### Exercise details
Repeat exactly, and only, the lines of the entries below from the one with "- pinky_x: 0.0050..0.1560" through the one with "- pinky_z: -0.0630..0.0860", both ends included.

### Task inputs
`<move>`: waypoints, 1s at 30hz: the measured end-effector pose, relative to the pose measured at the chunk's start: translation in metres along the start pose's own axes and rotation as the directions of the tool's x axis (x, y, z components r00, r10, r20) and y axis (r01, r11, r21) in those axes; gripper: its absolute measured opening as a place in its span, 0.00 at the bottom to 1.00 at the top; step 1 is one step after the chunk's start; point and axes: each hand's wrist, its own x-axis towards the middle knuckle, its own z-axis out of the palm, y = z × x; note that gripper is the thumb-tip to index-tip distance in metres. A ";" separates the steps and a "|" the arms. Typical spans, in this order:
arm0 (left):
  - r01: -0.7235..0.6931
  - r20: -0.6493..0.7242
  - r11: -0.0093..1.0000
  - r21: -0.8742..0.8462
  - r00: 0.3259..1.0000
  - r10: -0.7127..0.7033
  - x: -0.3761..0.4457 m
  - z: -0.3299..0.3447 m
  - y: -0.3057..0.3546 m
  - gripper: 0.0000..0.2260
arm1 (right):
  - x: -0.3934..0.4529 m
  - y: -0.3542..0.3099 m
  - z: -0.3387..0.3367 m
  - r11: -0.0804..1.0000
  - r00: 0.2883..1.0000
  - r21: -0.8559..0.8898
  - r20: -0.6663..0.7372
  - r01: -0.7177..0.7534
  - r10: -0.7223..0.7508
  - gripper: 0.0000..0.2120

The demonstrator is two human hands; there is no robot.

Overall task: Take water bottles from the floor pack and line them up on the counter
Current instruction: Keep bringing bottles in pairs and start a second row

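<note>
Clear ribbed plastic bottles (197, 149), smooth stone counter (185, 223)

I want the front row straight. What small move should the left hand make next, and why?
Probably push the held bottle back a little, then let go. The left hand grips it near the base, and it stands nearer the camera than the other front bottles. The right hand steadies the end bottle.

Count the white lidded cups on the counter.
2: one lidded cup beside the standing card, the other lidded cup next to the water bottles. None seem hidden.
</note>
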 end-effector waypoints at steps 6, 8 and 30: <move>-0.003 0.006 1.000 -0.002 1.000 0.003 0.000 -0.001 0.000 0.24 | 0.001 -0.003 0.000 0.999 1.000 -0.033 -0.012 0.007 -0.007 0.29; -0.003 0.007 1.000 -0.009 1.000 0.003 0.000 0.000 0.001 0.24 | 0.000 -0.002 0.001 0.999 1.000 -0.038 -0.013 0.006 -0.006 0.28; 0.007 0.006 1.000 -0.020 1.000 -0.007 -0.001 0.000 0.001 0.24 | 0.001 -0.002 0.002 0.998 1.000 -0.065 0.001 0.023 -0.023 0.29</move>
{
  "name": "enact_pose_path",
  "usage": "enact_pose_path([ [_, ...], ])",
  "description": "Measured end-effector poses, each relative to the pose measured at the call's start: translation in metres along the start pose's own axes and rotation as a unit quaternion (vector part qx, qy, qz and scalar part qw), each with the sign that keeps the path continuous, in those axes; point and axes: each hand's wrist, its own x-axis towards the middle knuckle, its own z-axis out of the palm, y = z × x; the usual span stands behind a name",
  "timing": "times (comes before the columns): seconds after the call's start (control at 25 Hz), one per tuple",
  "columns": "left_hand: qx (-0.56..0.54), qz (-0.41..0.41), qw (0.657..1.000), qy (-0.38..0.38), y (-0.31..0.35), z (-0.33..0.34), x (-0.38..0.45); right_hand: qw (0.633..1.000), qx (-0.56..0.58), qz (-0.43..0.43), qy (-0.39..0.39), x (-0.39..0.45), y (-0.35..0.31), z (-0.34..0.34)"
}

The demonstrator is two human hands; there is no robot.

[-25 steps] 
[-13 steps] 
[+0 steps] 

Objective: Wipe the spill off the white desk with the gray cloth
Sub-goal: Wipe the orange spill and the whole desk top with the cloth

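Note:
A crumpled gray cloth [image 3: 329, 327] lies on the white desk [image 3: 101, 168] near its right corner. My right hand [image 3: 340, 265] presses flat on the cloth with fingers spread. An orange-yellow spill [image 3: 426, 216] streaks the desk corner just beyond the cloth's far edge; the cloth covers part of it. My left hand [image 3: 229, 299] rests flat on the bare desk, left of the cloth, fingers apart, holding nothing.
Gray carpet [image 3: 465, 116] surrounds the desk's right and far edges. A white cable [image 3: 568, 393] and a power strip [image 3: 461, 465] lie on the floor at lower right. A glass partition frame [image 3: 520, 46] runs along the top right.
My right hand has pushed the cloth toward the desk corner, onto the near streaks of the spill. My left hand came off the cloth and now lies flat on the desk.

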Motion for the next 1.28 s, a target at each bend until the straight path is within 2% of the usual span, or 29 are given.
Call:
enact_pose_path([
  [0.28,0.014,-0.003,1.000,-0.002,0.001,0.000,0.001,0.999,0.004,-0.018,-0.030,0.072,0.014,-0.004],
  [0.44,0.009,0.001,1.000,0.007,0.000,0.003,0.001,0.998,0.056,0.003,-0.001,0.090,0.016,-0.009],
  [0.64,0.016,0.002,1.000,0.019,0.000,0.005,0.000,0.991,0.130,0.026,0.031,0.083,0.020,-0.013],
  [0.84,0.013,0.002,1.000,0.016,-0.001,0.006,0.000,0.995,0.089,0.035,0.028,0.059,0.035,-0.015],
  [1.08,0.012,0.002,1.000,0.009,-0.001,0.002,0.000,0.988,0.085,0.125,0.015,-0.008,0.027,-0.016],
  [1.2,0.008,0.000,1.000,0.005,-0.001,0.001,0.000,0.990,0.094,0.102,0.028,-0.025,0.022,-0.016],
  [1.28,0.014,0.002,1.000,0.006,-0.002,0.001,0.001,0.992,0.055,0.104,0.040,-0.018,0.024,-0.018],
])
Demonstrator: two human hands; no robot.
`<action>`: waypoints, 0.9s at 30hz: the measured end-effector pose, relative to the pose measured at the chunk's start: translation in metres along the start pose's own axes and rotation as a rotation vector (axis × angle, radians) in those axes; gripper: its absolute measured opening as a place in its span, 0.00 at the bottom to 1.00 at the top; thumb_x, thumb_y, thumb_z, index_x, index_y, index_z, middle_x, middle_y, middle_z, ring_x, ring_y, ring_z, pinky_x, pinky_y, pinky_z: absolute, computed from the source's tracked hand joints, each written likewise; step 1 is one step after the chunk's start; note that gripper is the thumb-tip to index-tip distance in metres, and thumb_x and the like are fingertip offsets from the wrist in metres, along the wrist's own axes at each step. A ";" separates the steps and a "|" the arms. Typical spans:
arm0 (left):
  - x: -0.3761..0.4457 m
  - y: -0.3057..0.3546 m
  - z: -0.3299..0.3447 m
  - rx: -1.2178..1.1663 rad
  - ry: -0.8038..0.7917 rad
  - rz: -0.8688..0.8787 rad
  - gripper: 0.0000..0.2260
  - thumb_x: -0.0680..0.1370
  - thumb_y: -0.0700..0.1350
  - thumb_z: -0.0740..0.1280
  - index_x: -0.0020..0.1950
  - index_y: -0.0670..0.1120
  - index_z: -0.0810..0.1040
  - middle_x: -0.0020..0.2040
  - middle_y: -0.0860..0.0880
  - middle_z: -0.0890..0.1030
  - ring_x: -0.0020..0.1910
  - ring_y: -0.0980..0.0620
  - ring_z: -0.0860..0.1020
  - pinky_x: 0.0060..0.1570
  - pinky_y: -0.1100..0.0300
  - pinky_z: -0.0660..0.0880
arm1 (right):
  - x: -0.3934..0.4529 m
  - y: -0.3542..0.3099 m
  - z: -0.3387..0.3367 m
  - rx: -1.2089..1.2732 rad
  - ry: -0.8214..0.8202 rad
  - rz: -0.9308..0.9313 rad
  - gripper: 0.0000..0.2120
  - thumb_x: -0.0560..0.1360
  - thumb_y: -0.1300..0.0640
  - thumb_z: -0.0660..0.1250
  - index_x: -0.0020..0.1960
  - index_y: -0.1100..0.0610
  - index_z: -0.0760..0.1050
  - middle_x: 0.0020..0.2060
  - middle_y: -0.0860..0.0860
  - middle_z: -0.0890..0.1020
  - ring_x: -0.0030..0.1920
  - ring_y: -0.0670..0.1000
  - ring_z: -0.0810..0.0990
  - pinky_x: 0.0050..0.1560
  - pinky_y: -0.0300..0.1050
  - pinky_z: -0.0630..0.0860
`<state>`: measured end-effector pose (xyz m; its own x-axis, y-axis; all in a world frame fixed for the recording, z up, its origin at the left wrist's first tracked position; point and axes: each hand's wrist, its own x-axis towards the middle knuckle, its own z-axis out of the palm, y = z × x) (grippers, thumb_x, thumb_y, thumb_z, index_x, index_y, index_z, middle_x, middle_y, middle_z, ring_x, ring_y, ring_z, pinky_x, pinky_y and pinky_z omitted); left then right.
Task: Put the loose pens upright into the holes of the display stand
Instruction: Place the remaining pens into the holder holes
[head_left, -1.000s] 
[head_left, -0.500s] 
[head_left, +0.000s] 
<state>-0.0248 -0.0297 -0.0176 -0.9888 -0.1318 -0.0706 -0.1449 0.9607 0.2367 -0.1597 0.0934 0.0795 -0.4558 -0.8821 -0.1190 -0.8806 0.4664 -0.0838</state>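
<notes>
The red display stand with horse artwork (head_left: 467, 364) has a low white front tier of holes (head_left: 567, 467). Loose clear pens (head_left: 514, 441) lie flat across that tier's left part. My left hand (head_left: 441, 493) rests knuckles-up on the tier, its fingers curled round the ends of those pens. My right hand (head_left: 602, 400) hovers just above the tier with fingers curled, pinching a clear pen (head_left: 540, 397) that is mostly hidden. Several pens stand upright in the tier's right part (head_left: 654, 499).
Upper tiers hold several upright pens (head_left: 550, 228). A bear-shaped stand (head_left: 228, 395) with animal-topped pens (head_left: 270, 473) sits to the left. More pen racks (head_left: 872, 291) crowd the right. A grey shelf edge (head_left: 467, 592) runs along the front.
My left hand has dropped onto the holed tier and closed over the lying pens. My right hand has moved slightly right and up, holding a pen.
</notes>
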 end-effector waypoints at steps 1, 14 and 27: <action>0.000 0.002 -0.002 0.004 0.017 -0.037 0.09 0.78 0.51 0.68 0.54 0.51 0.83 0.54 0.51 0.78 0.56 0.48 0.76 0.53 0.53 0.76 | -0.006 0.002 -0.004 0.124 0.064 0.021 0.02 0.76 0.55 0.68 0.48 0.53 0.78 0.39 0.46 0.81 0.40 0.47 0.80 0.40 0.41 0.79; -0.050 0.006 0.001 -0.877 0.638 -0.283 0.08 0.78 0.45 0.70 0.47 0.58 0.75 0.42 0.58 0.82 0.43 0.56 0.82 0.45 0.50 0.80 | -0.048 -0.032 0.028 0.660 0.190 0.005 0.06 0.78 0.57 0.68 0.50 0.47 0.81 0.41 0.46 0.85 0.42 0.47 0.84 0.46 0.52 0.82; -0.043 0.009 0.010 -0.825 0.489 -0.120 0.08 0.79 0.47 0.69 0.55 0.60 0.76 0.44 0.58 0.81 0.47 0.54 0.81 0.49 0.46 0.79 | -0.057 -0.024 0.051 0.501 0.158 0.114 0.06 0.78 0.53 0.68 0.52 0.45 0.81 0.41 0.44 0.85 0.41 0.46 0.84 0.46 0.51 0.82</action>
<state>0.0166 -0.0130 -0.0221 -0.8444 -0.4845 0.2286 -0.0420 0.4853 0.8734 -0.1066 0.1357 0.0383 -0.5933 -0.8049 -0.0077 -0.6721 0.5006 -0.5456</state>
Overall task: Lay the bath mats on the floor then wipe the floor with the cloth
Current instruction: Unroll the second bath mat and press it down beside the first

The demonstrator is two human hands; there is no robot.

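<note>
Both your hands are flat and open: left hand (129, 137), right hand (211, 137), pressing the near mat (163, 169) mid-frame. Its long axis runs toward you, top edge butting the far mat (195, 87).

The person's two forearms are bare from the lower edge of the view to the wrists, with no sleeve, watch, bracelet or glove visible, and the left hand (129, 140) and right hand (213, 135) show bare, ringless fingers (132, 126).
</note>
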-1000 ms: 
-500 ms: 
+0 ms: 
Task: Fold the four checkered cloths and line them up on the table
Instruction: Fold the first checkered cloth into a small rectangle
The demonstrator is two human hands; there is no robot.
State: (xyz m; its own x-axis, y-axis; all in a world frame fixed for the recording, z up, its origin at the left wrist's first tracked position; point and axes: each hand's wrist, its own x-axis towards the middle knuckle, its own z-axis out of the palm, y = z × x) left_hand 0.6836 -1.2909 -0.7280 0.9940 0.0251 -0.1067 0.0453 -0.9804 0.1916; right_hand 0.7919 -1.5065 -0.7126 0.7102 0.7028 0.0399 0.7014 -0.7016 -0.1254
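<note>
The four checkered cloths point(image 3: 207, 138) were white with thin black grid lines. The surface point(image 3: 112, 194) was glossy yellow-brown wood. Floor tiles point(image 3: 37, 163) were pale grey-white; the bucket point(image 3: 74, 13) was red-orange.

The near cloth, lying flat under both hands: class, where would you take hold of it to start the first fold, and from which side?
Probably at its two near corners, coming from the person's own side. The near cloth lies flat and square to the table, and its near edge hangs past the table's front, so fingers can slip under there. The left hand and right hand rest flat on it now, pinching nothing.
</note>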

### Result of this task
  - pinky_x: 0.0050..0.1560
  - pinky_y: -0.0300..0.1050
  - pinky_z: -0.0630..0.0860

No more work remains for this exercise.